WEDQ
- Tampa–St. Petersburg, Florida; United States;
- City: Tampa, Florida
- Channels: Digital: 13 (VHF), shared with WEDU; Virtual: 3.4;
- Branding: WEDQ PBS

Programming
- Affiliations: 3.4: PBS; 3.5: PBS Kids; 3.6: Create;

Ownership
- Owner: Florida West Coast Public Broadcasting, Inc.
- Sister stations: WEDU

History
- First air date: September 11, 1966
- Former call signs: WUSF-TV (1966–2017)
- Former channel numbers: Analog: 16 (UHF, 1966–2009); Digital: 34 (UHF, 2004–2017); Virtual: 16 (until 2017);
- Former affiliations: NET (1966–1970)

Technical information
- Licensing authority: FCC
- Facility ID: 69338
- ERP: 25 kW; 38 kW (CP);
- HAAT: 470.9 m (1,545 ft); 471.9 m (1,548 ft) (CP);
- Transmitter coordinates: 27°50′51.5″N 82°15′49.4″W﻿ / ﻿27.847639°N 82.263722°W

Links
- Public license information: Public file; LMS;

= WEDQ =

Television station in Tampa, Florida

WEDQ (channel 3.4) is a secondary PBS member television station licensed to Tampa, Florida, United States, serving the Tampa Bay area. Owned by Florida West Coast Public Broadcasting, it is a sister station to primary PBS member WEDU (channel 3). The two stations share studios at the Berkman Family Broadcast Center on North Boulevard in Tampa and transmitter facilities in Riverview, Florida.

For most of its history, this license was WUSF-TV (channel 16), which was built by the University of South Florida (USF) in 1966. WUSF served as a secondary educational and public TV station for the Tampa Bay area with an emphasis on college telecourses and how-to programming, with WEDU providing primary PBS service and children's programs. It broadcast from studios on the USF campus, first in the library basement and later in dedicated facilities completed in 2001. Relations between WEDU and WUSF-TV were usually cooperative but occasionally deteriorated.
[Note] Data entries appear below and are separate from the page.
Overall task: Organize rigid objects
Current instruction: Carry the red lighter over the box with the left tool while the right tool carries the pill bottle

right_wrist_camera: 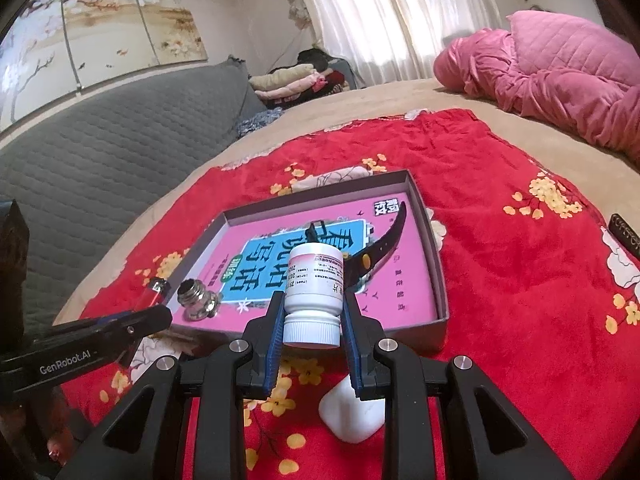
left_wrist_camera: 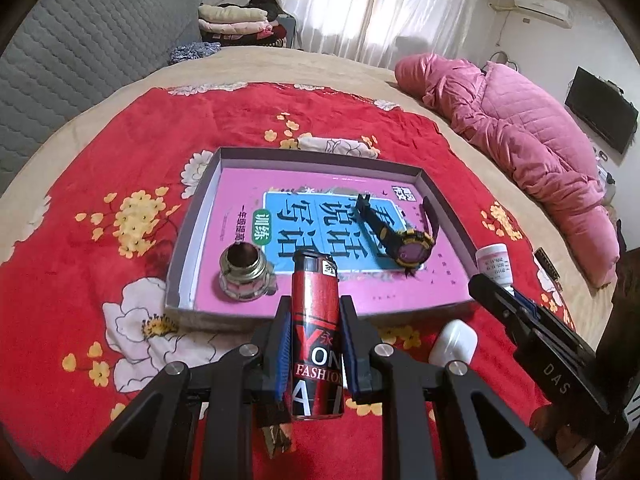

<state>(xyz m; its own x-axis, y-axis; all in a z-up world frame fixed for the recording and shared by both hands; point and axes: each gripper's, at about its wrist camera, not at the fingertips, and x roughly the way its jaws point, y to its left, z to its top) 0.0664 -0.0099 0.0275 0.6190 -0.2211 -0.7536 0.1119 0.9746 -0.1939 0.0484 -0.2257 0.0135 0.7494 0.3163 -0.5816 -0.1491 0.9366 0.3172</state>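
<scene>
My left gripper [left_wrist_camera: 314,312] is shut on a red lighter [left_wrist_camera: 316,320] with white lettering, held just short of the near wall of a shallow grey box [left_wrist_camera: 182,240]. My right gripper [right_wrist_camera: 312,304] is shut on a white pill bottle [right_wrist_camera: 314,288], cap toward me, above the box's [right_wrist_camera: 434,248] near rim. Inside the box lie a pink and blue booklet [left_wrist_camera: 240,200], a glass and metal knob [left_wrist_camera: 242,276] at the near left, and a black and yellow wristwatch [left_wrist_camera: 404,240] at the right. The knob [right_wrist_camera: 198,300] and watch strap [right_wrist_camera: 384,240] show in the right view too.
A white earbud case [left_wrist_camera: 454,342] lies on the red floral cloth [left_wrist_camera: 100,184] near me, also seen as the case [right_wrist_camera: 352,412] under the right gripper. A dark bar [right_wrist_camera: 626,236] lies at the right edge. A pink quilt [left_wrist_camera: 532,152] sits on the bed beyond.
</scene>
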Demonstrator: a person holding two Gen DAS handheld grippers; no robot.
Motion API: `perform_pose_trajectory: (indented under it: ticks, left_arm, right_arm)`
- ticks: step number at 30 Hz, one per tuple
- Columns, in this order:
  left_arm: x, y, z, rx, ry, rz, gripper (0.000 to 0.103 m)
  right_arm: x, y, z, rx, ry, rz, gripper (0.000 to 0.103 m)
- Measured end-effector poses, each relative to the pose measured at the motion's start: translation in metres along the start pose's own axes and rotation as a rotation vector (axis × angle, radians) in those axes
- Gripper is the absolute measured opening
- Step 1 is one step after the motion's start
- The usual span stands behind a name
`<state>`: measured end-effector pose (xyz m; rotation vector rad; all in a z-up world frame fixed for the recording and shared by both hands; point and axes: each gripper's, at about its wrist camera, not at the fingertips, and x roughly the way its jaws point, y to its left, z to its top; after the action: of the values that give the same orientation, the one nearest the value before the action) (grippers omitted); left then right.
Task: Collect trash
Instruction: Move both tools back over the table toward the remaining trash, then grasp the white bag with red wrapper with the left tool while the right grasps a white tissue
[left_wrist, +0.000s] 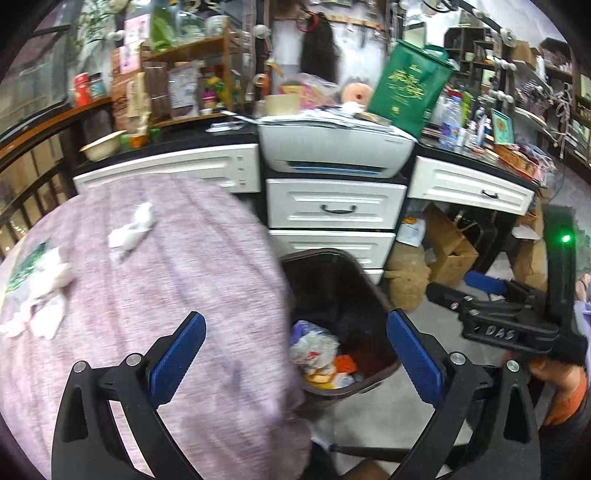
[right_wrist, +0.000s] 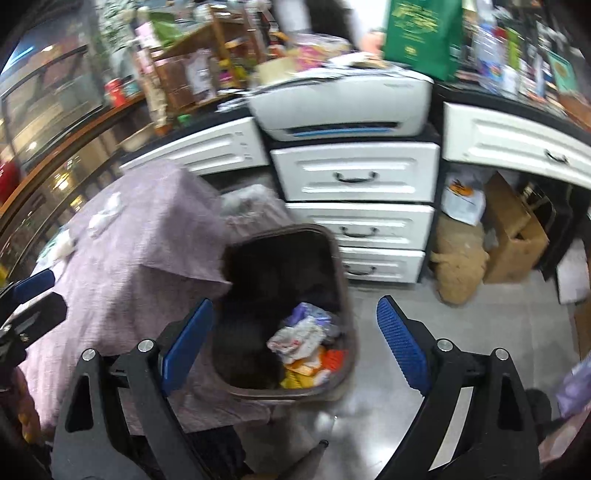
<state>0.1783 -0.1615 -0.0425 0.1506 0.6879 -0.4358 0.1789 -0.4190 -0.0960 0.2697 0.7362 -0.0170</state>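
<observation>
The left tongs (left_wrist: 295, 354) stand wide with nothing between their blue pads, and just ahead of them and below is the dark trash bin (left_wrist: 373, 280), with crumpled wrappers (left_wrist: 317, 350) lying inside. The right tongs (right_wrist: 295, 339) are also wide and empty, above the same bin (right_wrist: 341, 258). To the left of the left tongs the surface with a lilac cloth (left_wrist: 192, 280) still carries a white crumpled tissue (left_wrist: 133, 229) and further paper scraps (left_wrist: 40, 295) well apart from it.
</observation>
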Motion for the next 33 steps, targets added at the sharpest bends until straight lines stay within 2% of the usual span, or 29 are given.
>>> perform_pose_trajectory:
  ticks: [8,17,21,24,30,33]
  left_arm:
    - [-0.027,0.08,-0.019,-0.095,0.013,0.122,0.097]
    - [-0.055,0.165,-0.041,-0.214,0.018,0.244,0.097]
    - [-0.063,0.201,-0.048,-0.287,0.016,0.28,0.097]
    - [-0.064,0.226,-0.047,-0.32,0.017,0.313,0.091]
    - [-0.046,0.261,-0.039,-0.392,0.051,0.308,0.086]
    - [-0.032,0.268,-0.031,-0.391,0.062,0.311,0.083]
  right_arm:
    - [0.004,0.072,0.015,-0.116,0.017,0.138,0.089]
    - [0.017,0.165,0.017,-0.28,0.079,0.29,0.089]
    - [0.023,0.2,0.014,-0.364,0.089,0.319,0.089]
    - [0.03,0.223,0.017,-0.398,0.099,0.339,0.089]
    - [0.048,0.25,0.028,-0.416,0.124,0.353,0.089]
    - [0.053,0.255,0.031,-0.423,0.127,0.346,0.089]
In 2015, the Federal Communications Commission (FCC) opened an opportunity for broadcast stations to surrender their spectrum in a reverse auction to clear frequencies for wireless service. The USF Board of Trustees voted to include channel 16 in the auction; in the preceding years, it had routinely lost money, and trustees were skeptical of the continued value of a TV station with a growth in new media technologies. The university sold its spectrum for $18.8 million and ceased broadcasting on October 15, 2017. The broadcast license remained and was sold to Florida West Coast Public Broadcasting, which moved it onto the same channel as WEDU and incorporated WUSF-TV's former subchannels and programming into its offerings as WEDQ.

==WUSF-TV==
===Early years===
In 1962, the Florida Educational Television Commission wrote to the Federal Communications Commission (FCC) to recommend a second non-commercial reserved channel be allocated to Tampa. It suggested that channel 22 be relocated from Lakeland for use in Tampa, where the University of South Florida (USF) already had money set aside to start an educational TV station. The FCC moved channel 22 to Tampa the next year, but it did not reserve the channel, leaving it open for a potential commercial TV station. That action frustrated the university and others in educational television. An editorial in the St. Petersburg Times shared this frustration and called on the commission to reconsider, and at least one applicant, Tampa Bay Television, expressed interest in activating channel 22 as a commercial station. Representatives of the state commission conferred with FCC chairman E. William Henry in January 1964 to plead their case. Meanwhile, in February 1964, USF completed its television studio for the purpose of distributing material on the college's in-house closed-circuit system; the university joined with Tampa's existing noncommercial station, WEDU (channel 3), to propose a joint tower to house the two TV stations.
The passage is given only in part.